院長室だより

院長 桃野 哲

 本年度も仙台赤十字病院は、34名の新人でパワーアップした全職員が一丸となり、当院の基本理念に基づいて、地域の皆様に医療を提供し、災害時の救護活動への整備をして参ります。また、病診連携を推進したいと考えており、皆様には「かかりつけ医」選ばれることをお願いします。本年度もよろしく。

平成24年度について

病診連携とかかりつけ医選択の推進
 病診連携では患者さんの診療に際し、診療所と病院が密に連絡を取りながら、病院は主に検査、処置、手術や入院が必要な急病の患者さんの診療を担当し、かかりつけ医は病状が落ち着き安定すれば引き継いで診療します。
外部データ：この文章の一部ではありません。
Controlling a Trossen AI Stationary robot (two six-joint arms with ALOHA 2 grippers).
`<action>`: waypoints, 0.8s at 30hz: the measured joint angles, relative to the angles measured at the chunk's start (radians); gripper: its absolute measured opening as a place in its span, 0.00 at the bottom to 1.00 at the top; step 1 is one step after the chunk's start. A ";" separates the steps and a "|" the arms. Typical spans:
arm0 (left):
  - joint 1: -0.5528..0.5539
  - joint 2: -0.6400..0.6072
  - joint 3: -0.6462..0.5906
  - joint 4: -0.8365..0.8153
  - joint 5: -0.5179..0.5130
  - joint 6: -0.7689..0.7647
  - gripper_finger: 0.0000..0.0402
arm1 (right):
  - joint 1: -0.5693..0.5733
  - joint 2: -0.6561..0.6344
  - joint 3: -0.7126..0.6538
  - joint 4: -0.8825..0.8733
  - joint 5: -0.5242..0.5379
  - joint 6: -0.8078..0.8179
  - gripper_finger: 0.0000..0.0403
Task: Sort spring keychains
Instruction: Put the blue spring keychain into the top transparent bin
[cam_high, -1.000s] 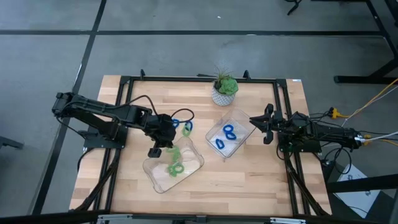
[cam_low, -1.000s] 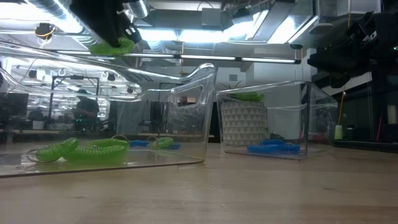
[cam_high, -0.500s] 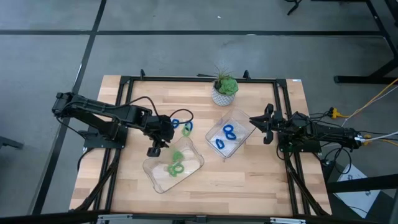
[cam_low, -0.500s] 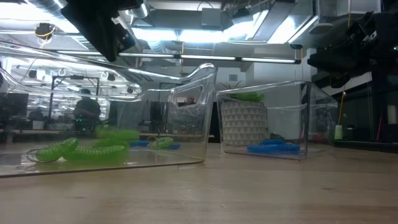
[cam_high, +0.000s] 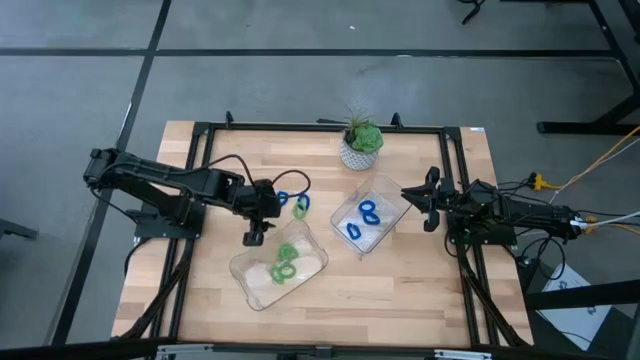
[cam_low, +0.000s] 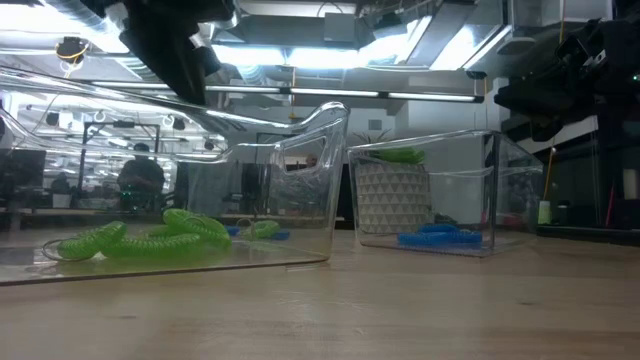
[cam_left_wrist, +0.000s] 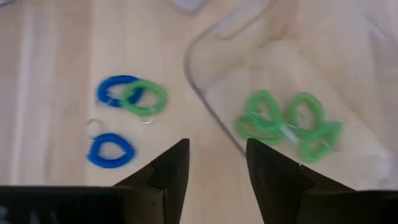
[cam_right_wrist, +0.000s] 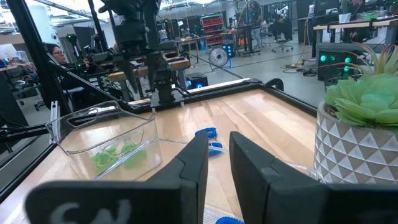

3月17日、日本病院会総会で東大名誉教授・元日本学術会議会長の金澤一郎先生(宮内庁皇室医務主管、この度の天皇陛下のご入院・手術に際しての主治医団で、白髪で長老の先生との紹介がわかりやすいかも知れません)の特別講演を拝聴しました。その講演から皆様がかかりつけ医を選ぶ際に役立つ、「かかりつけ医」の勧め-その定義と条件というスライドを1枚ご紹介します。皆様には、是非、このスライドを参考にして「かかりつけ医」を決めていただきたいと思います。

診療報酬改定
 4月に2年に一度の改定が行われ、病院、医院が診療をして受ける診療報酬については、0.04%のアップになります。内容の詳細な分析は未だですが、当院でも若干のプラスになりそうで、病院長としては一安心です。しかし、皆様から見れば支払いが若干増えますので、よろしくお願いします。また、これまでは外来を一日に二科以上を受診しても二科目の診察料は無料でしたが、4月以降は二科以上受診すると、二科目の診察料が有料となり、50%が追加になりますのでご了承ください。

医師交代について
 4月から耳鼻咽喉科に佐々木部長が着任します。松谷部長は3月末で退職され、今後は週1回、外来診療を担当することになりました。また、外科の遠藤公人副部長、他数名の医師が異動します。担当医が変わるなどで皆様にご迷惑をおかけして申し訳ありませんが、よろしくお願いします。

眼科手術の中止
 眼科では、諸般の事情により白内障などの手術を行っておりません。現在、外来診療のみで、入院や手術が必要な場合には、他院をご紹介となりますのでご了承ください。

病室・外来の改装とバリアフリー化
 前号でもふれましたが、当院は築後30年ですが、先の震災にも耐えて耐震強度は十分です。しかし、入院病棟・外来ともにバリアフリーという観点からは、最近、新築、改築された病院と比べれば、遅れてしまいました。ふれあい箱にはトイレが使い難いとか汚れている等々、多くの皆様からご指摘を受けており、可能な範囲でその都度改装をして来ましたが、未だ不十分な状況で我慢していただいております。建築時の借入金返済の負担が少なくなりましたので、今年度、思い切って外来トイレや病棟のバリアフリー化等、居住環境の整備をします。

平成23年度の報告

年度の前半は、震災被害からのたて直しに力をそがれましたが、秋頃から、ようやく病院機能も回復して通常の診療に戻ることが出来ました。経営についても、年度当初は芳しくなくハラハラしていましたが、後半に入ってから前年度並み、さらには良好、大変良好へと改善し、建物や玄関周囲等の震災被害の改修工事も一段落して、新年度を迎えられました。その間、当院を支えていただいた多くの皆様と、職員各位の震災以降の努力に感謝して、厚く御礼申し上げます。私どもが、震災直後からおよそ1か月間に行った診療や救護などの記録を、仙台赤十字病院記録集としてまとめました。記録集は当院のホームページにアクセスすればご覧になれます。